I have signed over my house…can’t tell you how many times I’ve done this in the past.
Hospitals hate the infection; they don’t get reimbursed if someone gets an infection in the hospital.
CVC infections are much worse outside the US.
In the last capital raise, we were oversubscribed 2:1.
FDA gave us fast-track status, so we will be submitting a rolling NDA.
Because we have QIDP, we have a 6 month review time vs. 1 year (for most other drugs).
We are not looking to raise money soon.
At one point, I mortgaged everything I owned at 25% interest for my ventures.
Insiders own about 14% at this point.
Our shareholders and management are joined at the hip.
March 25, 2021 - Benzinga Conference - Leonard Mazur
Screen recorded from the Benzinga Conf so the resolution isn't great - sorry.
13:24: Price point to be b/w $200-$400/day
March 9, 2021 - HC Wainwright GLS Conference
At the 3:00 mark Myron states they hope to have an interim readout the beginning of May.
Feb 16, 2021
Citius Pharma $CTXR Receives "Fast Track" Designation By FDA For Potential $500M Product - Mino-Lok™11:29
We weren't kidding about including bearish information
7:20 – ‘One problem with the study is that one group was looked at retrospectively and one group was looked at prospectively.’
FN Reply – This is strange verbiage. By prospectively, I think he means the patient group that received the Mino-Lok treatment. By retrospectively, I think he means that for the ‘control’ Citius looked at published results with similar clinical characteristics as the Mino-Lok patient group. While it wasn’t a side-by-side comparison, it provided enough data to proceed with the Phase 3 trial. It is important to note that the Phase 2 group has 100% salvage of CVCs with no SAEs. 100% response rate is almost unheard of in clinical trials and should make investors take note.
8:35 – ‘We like to replace the catheter.’

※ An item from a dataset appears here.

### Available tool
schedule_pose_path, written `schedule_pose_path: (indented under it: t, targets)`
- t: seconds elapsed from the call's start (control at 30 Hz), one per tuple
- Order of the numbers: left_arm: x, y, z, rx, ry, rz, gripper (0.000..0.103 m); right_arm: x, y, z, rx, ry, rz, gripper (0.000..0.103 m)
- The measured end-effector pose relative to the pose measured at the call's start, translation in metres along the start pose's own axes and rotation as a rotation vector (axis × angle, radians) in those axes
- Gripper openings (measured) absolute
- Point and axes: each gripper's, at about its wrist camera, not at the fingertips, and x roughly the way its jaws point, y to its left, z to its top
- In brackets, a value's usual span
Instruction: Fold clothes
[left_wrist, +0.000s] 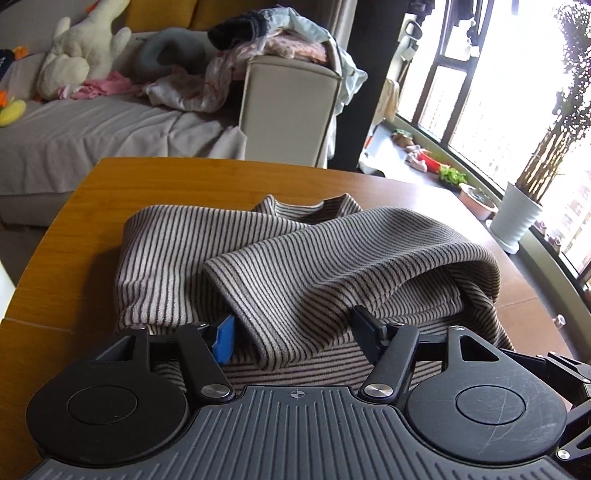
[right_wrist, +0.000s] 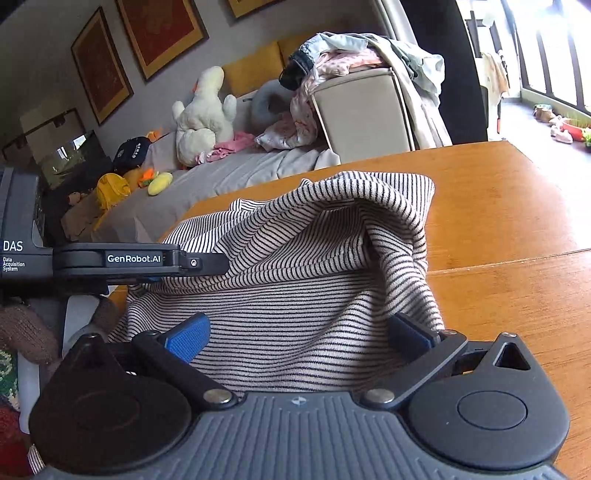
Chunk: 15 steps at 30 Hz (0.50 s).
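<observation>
A: Okay, quick pass. Where's the garment?

B: Striped sweater (left_wrist: 229, 266) lies on the wooden counter (left_wrist: 85, 206), partly folded, neck at the far side. One sleeve is laid across the body and its cuff end hangs toward the left wrist camera.

A: Left hand-held gripper (left_wrist: 295, 328)?

B: About half open. The sleeve's cuff end sits between the fingers; the blue pad (left_wrist: 224, 336) is just beside the fabric on one side, the dark finger on the other is against the bunched fold. Can't tell if either pad actually presses, so no confirmed grip.

A: Right hand-held gripper (right_wrist: 299, 332)?

B: Wide open, low over the near hem. Flat striped fabric lies between the fingers; a raised hump of the sweater drapes down onto the right-side finger. Left-side blue pad (right_wrist: 186, 336) is clear of the cloth folds, resting over the flat layer. Not gripping.

A: Anything else?

B: Left hand-held gripper's black body shows in the right wrist view, fingertip tucked in at the sweater's edge. Behind the counter: sofa (left_wrist: 110, 125) with a white plush toy (left_wrist: 83, 44) and a clothes pile (left_wrist: 273, 40) on the armrest.
</observation>
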Motion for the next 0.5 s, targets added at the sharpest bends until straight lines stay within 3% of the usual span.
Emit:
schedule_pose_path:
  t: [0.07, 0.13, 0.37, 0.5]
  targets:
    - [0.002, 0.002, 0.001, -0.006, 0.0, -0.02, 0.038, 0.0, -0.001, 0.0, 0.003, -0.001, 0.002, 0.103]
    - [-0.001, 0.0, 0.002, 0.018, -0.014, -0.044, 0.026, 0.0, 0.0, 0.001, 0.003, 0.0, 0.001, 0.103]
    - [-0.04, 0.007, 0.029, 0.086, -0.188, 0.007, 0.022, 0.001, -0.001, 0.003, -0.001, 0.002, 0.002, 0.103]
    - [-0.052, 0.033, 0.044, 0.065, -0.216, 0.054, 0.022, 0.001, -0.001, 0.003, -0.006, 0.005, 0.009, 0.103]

FN Reply – Dr. Dean acts like its no big deal to replace catheters (and maybe this is the case at his location), but at $10K per patient, most hospitals would disagree. After all, isn’t it better to give a $1,800 catheter treatment (last price estimate provided) by a floor nurse, than to bring in a team to remove and replace an infected catheter? Yes – It is.
11:00 – ‘number of Phase 3 patents is not that large.’

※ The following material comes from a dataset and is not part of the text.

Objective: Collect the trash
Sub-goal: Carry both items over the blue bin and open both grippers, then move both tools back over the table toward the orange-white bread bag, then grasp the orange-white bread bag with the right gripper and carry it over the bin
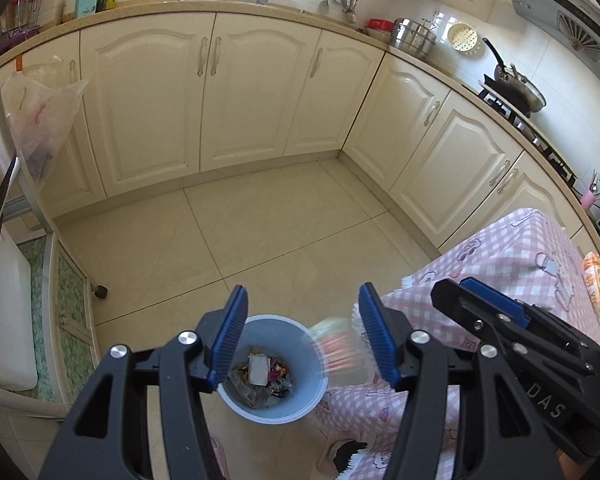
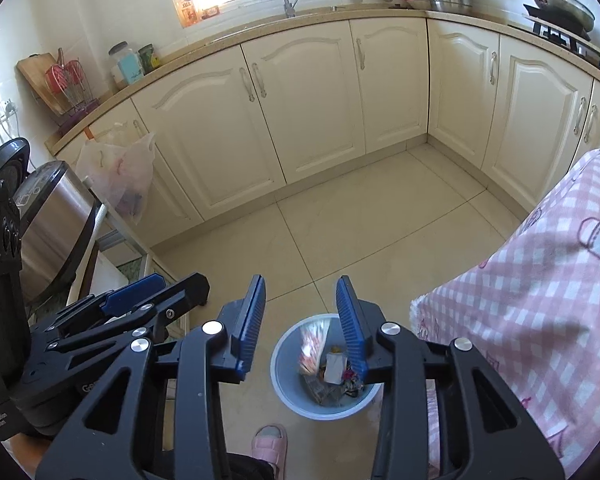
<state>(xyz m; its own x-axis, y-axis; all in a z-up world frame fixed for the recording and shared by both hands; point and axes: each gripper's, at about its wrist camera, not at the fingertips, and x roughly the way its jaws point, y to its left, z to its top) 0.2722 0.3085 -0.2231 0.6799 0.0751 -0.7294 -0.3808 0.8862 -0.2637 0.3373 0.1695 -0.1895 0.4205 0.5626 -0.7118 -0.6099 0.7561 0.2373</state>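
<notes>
A light blue trash bin (image 1: 236,404) stands on the floor beside the table, with several wrappers and a white carton (image 1: 259,368) inside; it also shows in the right wrist view (image 2: 284,384). A blurred orange-and-green wrapper (image 1: 336,346) is in mid-air over the bin's rim, also seen in the right wrist view (image 2: 311,344). My left gripper (image 1: 302,340) is open and empty above the bin. My right gripper (image 2: 300,320) is open and empty above the bin. The right gripper appears in the left view (image 1: 500,316), and the left gripper in the right view (image 2: 128,304).
A table with a pink checked cloth (image 1: 512,264) stands right of the bin (image 2: 540,300). Cream cabinets (image 1: 260,92) line the far walls. A plastic bag (image 1: 44,120) hangs at left. A steel appliance (image 2: 56,216) and a low shelf (image 1: 60,320) are at left. A pink slipper (image 2: 269,444) is near the bin.
</notes>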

FN Reply – Phase 3 clinical trials are designed in cooperation with the FDA and the trial patient numbers are chosen to show statistically proven clinical benefit with a p-value less than 0.05. In summary, the clinical trial population (72 in each arm) is just fine.

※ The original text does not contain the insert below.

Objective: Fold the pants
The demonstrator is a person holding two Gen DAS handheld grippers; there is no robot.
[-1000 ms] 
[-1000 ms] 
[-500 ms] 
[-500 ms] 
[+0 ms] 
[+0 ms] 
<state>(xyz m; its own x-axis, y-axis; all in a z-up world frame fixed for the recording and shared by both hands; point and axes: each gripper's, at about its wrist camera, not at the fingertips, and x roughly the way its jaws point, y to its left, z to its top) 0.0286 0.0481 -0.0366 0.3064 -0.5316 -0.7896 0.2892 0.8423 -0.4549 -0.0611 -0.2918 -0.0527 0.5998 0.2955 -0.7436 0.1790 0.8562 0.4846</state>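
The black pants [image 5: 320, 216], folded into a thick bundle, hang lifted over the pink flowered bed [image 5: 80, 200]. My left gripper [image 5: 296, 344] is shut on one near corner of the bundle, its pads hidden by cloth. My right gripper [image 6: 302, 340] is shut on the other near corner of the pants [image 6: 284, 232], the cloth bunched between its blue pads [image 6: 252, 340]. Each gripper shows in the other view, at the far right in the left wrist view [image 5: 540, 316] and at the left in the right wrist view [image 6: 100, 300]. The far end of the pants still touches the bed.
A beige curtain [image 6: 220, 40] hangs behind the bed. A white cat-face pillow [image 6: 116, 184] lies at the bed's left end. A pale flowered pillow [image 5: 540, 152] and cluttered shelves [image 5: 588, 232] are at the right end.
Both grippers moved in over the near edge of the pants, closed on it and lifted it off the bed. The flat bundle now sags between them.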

11:17 – ‘Here is an article that describes some of the guidelines for infection disease’.
FN Reply – The fact that he is referencing this document is bizarre. This is not the Phase 2 published results study. It is another study that talks about 21 other trials involving antibiotic lock therapy. The antibiotic lock therapies referenced in the article are any home-brew concoction the hospital choses to use. Since there is no FDA approved lock therapy, hospitals are allowed to do this. To be clear, this referenced study (which he is negative on) is NOT the Mini-Lok therapy Phase 2 trial. Dr. Dean goes on to say that antibiotic lock therapies really don’t work that well. No kidding! Maybe that’s why Citius is bringing Mino-Lok through clinical development.